In Eisner v. Macomber, 252 U. S. 189, 40 Sup. Ct. 189, 64 L. Ed. 521, 9 A. L. R. 1570, the case was of a mere stock dividend, which was held to be no more than new evidence of the stockholder’s original ownership. Had' the shares been without par value, that would have been literally the case; but they were not. The stock dividend did change the relation of the corporation and the stockholder to the surplus, by permanently impounding it, as it were, in the business, and giving the stockholder a right to insist upon it as an investment, should his fellows later wish to realize it as profit. Yet, though he thus got, and the corporation lost, this element of control over the surplus so declared, it was not regarded as a severance of the property. So far, therefore, Eisner v. Macomber, supra, helps the taxpayers here; it shows that there may be some changes in the relation of the stockholders to the surplus which do' not amount to the severance of income.
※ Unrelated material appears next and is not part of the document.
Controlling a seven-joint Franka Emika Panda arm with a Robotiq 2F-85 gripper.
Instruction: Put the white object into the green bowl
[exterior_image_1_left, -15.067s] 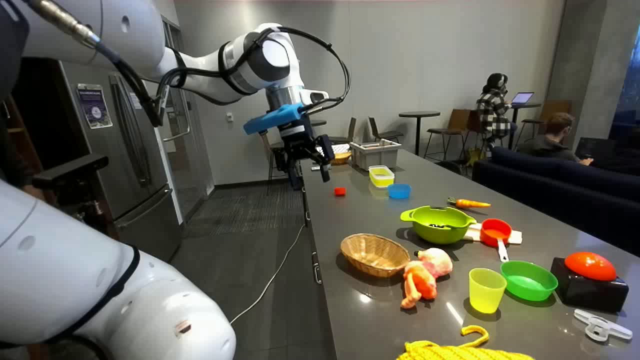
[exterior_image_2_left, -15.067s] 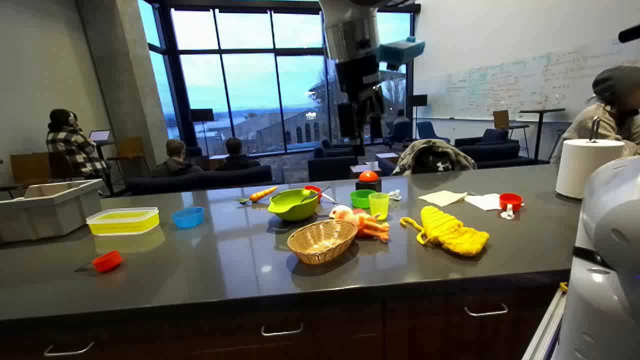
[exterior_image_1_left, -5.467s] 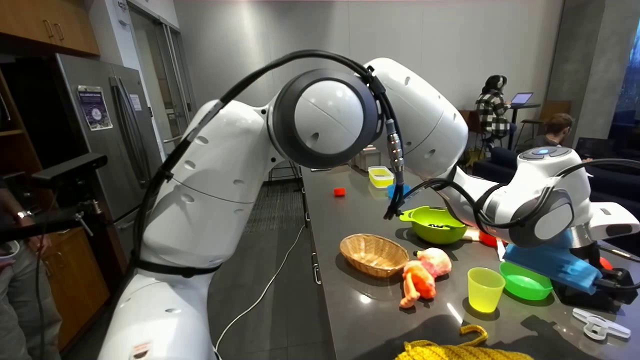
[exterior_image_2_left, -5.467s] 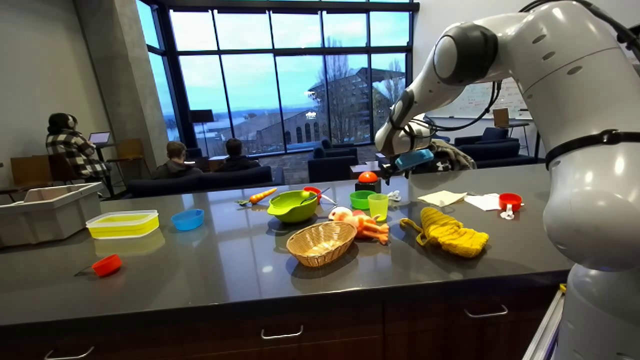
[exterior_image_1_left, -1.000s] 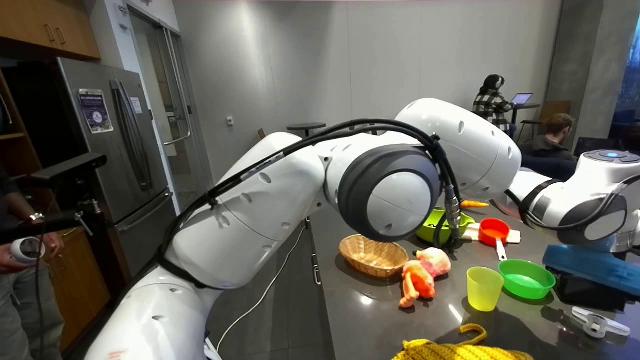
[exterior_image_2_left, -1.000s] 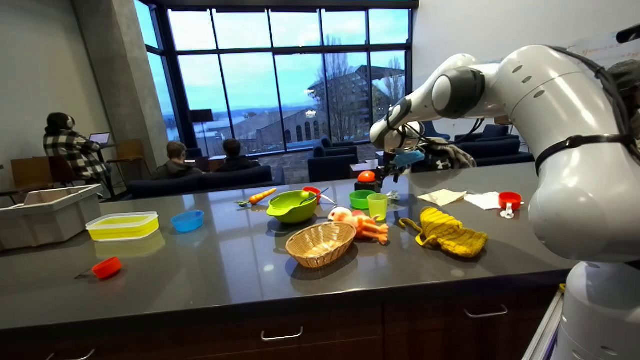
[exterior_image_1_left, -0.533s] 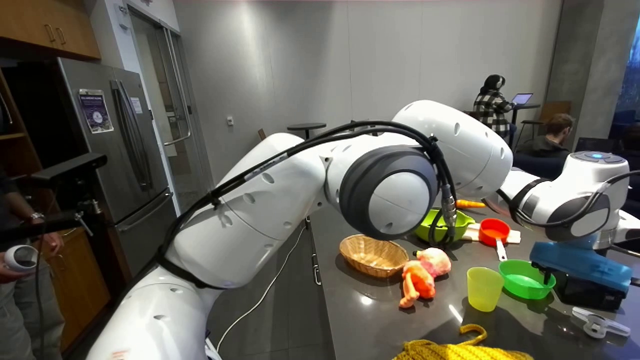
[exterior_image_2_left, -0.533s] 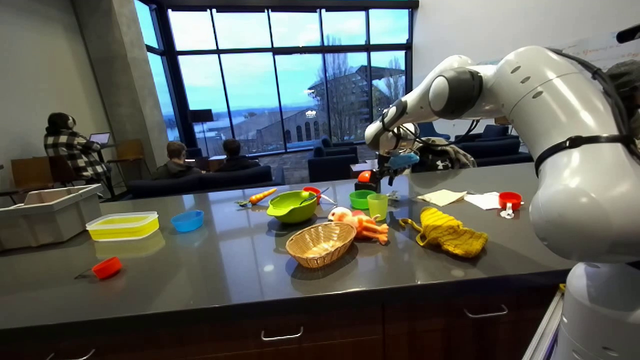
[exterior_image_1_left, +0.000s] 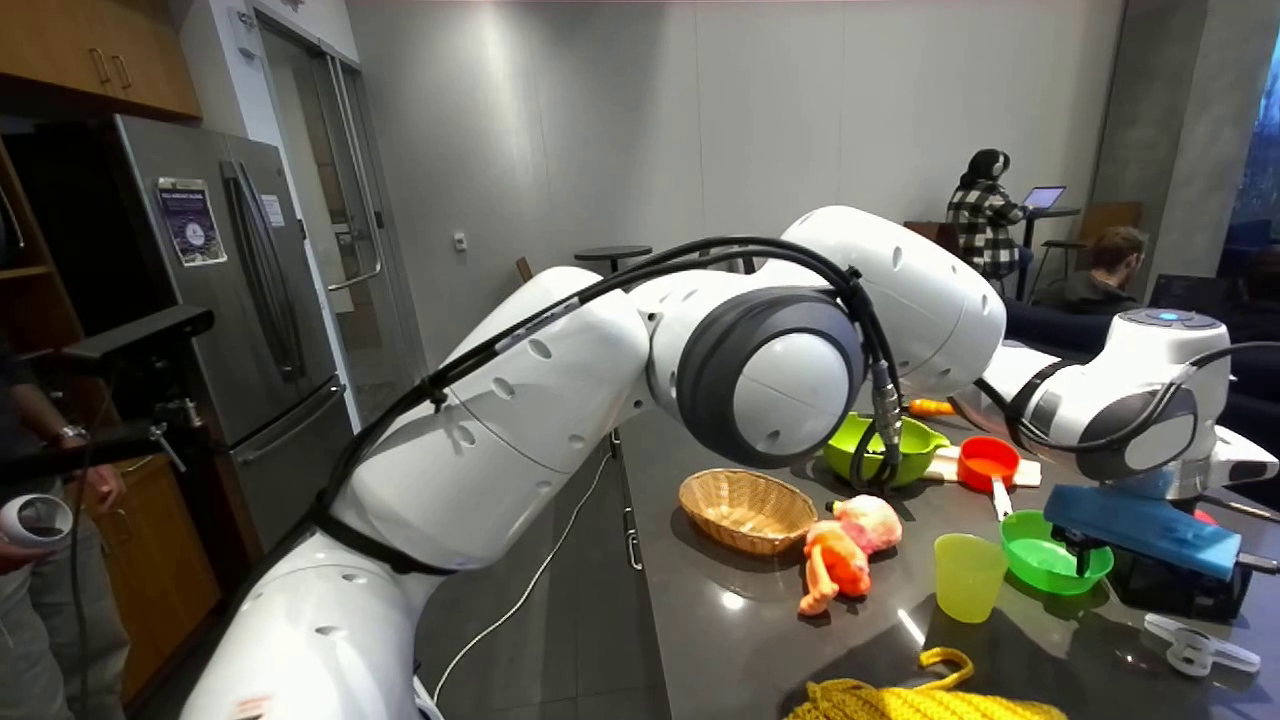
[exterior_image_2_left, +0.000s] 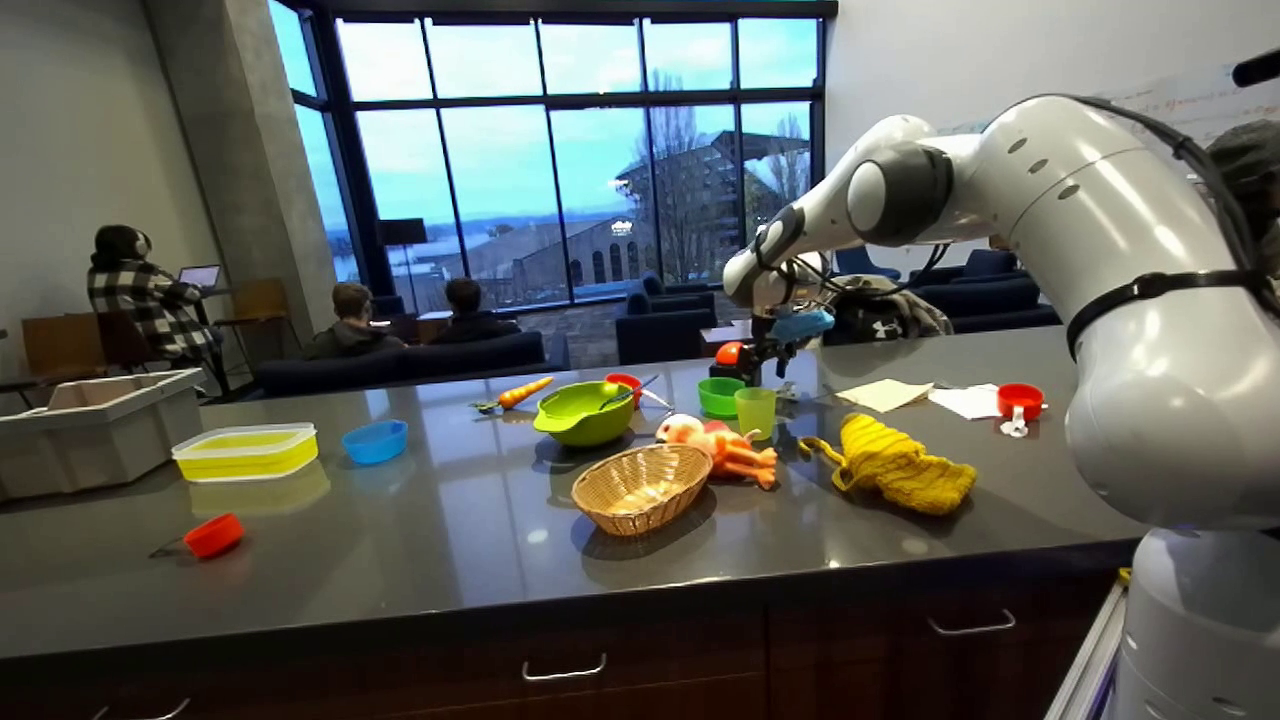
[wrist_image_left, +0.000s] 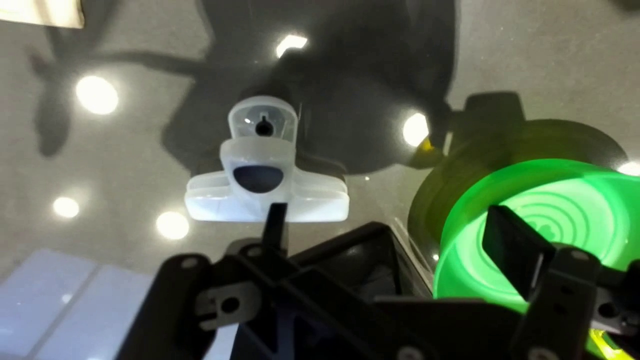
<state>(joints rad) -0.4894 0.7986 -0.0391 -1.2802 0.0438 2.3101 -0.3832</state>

A corporation, stripped of its fictitious personality, is an association of persons mutually agreed upon the execution of more or less definitely expressed purposes, publicly registered as the law requires. In the case of industrial corporations, the personnel of the membership is an immaterial matter; the original members leave as they please and their substitutes enter merely by purchase. Even the number of the members changes from time to time. If so, it is the common purposes and their execution alone that determine the corporation, and whatever substantially changes these changes the corporation itself, and the rights of its stockholders.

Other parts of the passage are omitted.